▶ [Problem description]: What lines below contain the word "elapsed"? Please pull each one out.

▶ [Data to use]:
┄┄┄┄┄┄┄┄┄┄
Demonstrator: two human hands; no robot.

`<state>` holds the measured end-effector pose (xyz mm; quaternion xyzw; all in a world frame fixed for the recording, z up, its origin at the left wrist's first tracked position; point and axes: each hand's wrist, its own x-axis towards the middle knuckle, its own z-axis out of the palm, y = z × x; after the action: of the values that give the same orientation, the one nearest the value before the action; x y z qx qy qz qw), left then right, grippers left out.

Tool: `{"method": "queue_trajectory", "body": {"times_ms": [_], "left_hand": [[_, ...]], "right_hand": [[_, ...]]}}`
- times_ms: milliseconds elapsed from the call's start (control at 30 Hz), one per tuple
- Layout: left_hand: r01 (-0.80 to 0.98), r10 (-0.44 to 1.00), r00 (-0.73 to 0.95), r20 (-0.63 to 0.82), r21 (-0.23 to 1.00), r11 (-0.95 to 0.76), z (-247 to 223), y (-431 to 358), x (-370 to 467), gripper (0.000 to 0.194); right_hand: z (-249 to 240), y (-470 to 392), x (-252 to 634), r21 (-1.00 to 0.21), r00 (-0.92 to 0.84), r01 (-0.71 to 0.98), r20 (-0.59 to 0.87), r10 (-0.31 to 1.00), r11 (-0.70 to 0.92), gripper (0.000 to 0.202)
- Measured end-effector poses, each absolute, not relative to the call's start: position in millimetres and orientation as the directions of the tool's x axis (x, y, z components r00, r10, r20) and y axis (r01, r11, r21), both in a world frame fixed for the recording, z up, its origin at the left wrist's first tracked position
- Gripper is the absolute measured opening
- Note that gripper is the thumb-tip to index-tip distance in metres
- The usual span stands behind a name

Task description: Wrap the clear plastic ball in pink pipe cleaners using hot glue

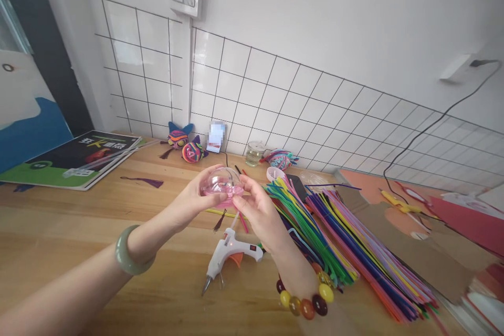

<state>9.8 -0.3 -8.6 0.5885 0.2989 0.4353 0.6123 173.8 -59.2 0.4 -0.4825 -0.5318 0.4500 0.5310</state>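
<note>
A clear plastic dome with a pink rim (224,181) is held up between my two hands, above the middle of the wooden table. My left hand (200,191) grips it from the left, thumb across the pink front edge. On the other side, the fingers and thumb of my right hand (252,199) pinch the rim. Just below lies a white hot glue gun (232,252) with its metal nozzle pointing down-left and an orange trigger. A glue stick (235,219) sticks out of its back end. A dark tassel (220,220) lies close by.
Bundles of coloured pipe cleaners (366,252) fill the right side. Behind stand striped fish-like crafts (192,151), a phone (216,136) and a glass jar (255,153). Books (71,160) and a purple tassel (145,182) lie left. Brown cardboard (394,236) and a yellow-handled tool (399,202) are far right.
</note>
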Motion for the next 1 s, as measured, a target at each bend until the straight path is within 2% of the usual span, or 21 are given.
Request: {"method": "queue_trajectory", "body": {"times_ms": [767,867,1000], "left_hand": [[-0.159,0.877,0.431,0.211,0.975,-0.157,-7.8,0.0,9.3,0.085],[-0.184,0.866,0.431,0.255,0.964,-0.192,-9.0,0.6,10.0,0.083],[-0.175,0.865,0.443,0.237,0.969,-0.175,-7.3,-0.7,9.4,0.082]], "right_hand": [[-0.3,-58.1,174.3,-0.987,-0.031,-0.008,0.164,0.986,0.163,0.059],[-3.1,-56.5,172.8,-0.982,-0.009,0.009,0.191,0.982,0.191,0.056],[-3.9,-56.9,172.0,-0.975,-0.009,0.043,0.22,0.975,0.22,0.051]]}}
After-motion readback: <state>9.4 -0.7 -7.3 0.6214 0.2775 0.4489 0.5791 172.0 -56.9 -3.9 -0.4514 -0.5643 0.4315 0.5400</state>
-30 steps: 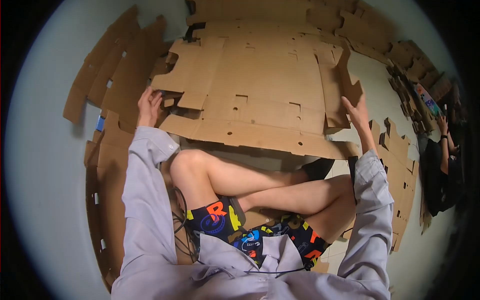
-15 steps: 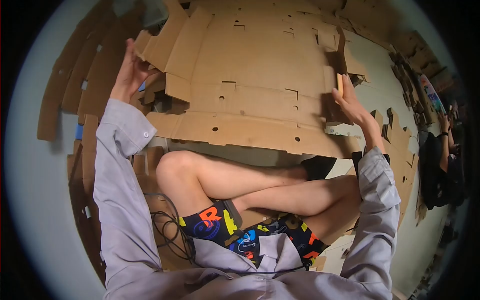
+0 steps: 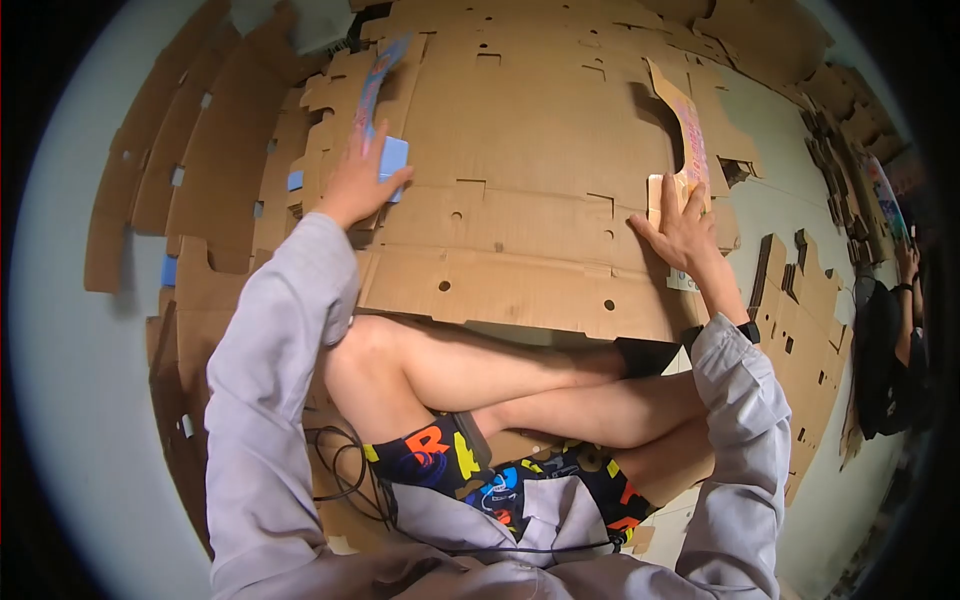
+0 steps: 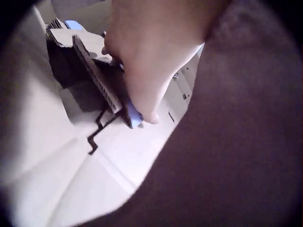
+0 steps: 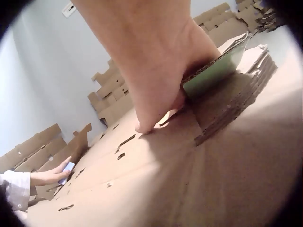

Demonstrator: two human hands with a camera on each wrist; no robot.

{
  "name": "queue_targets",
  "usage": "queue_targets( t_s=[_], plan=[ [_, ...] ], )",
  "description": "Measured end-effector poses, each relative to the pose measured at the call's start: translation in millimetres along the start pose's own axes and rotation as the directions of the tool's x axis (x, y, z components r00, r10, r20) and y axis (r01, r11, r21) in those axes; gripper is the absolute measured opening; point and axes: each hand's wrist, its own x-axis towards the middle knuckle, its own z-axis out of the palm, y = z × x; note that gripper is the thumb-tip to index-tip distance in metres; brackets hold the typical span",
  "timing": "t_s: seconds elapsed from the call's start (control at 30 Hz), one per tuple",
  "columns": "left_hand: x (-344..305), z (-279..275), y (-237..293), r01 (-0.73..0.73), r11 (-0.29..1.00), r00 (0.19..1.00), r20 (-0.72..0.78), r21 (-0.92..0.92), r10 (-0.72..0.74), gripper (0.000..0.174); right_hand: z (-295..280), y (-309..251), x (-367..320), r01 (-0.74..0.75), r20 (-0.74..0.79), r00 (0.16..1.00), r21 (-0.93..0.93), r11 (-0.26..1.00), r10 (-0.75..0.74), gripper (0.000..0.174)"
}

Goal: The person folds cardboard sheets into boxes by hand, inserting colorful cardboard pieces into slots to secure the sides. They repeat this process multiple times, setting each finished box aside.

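Note:
A large flattened cardboard box point(image 3: 530, 130) with slots and round holes lies before the crossed legs. My left hand point(image 3: 356, 188) rests with extended fingers on its left side flap, folded inward so that a blue printed face point(image 3: 395, 158) shows; in the left wrist view the thumb reaches past a blue edge point(image 4: 134, 116). On the opposite side my right hand point(image 3: 686, 236) presses with spread fingers on the right flap point(image 3: 690, 135), which leans inward, its colourful print outward. The right wrist view shows the right hand point(image 5: 156, 90) against a flap with a green face point(image 5: 213, 75).
More cardboard sheets point(image 3: 215, 150) lean along the left wall, and a stack of cut cardboard point(image 3: 790, 340) lies at right. A black cable point(image 3: 345, 465) loops beside the left knee. Another person in dark clothes point(image 3: 885, 350) sits at far right.
The left flap was lifted from its outer edge and folded inward; my left hand moved right with it. The right flap, upright before, now leans further inward under my right hand.

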Motion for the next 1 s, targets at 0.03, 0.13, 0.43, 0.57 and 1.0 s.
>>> queue_targets(
  t_s=[0.03,0.13,0.43,0.57,1.0],
  plan=[
    [3,19,-4,-0.033,0.989,0.994,-0.096,0.147,0.048,0.080,1,0,-1,-0.015,0.009,1.000,0.018,1.000,0.015,0.090],
    [-2,38,4,-0.006,0.968,0.984,-0.172,0.250,0.050,0.076,31,13,13,0.007,-0.113,0.994,0.035,0.999,-0.003,0.084],
    [15,-33,-7,0.091,0.511,0.984,-0.003,-0.855,-0.181,0.084,8,78,29,-0.028,-0.205,0.934,0.775,0.631,0.292,0.112],
    [-30,-90,29,0.188,0.194,0.976,0.161,-0.963,-0.148,0.090,-41,85,18,-0.084,-0.015,0.989,0.767,0.636,0.149,0.113],
    [-21,-50,45,0.063,0.798,0.994,-0.033,-0.599,-0.103,0.099,-47,29,-30,0.096,-0.207,0.978,0.516,0.851,0.016,0.115]
  ],
)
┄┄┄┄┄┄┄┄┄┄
▶ [Solution for this task]:
- times_ms: milliseconds elapsed from the call's start (control at 30 Hz), one per tuple
  "timing": "t_s: seconds elapsed from the call's start (control at 30 Hz), one per tuple",

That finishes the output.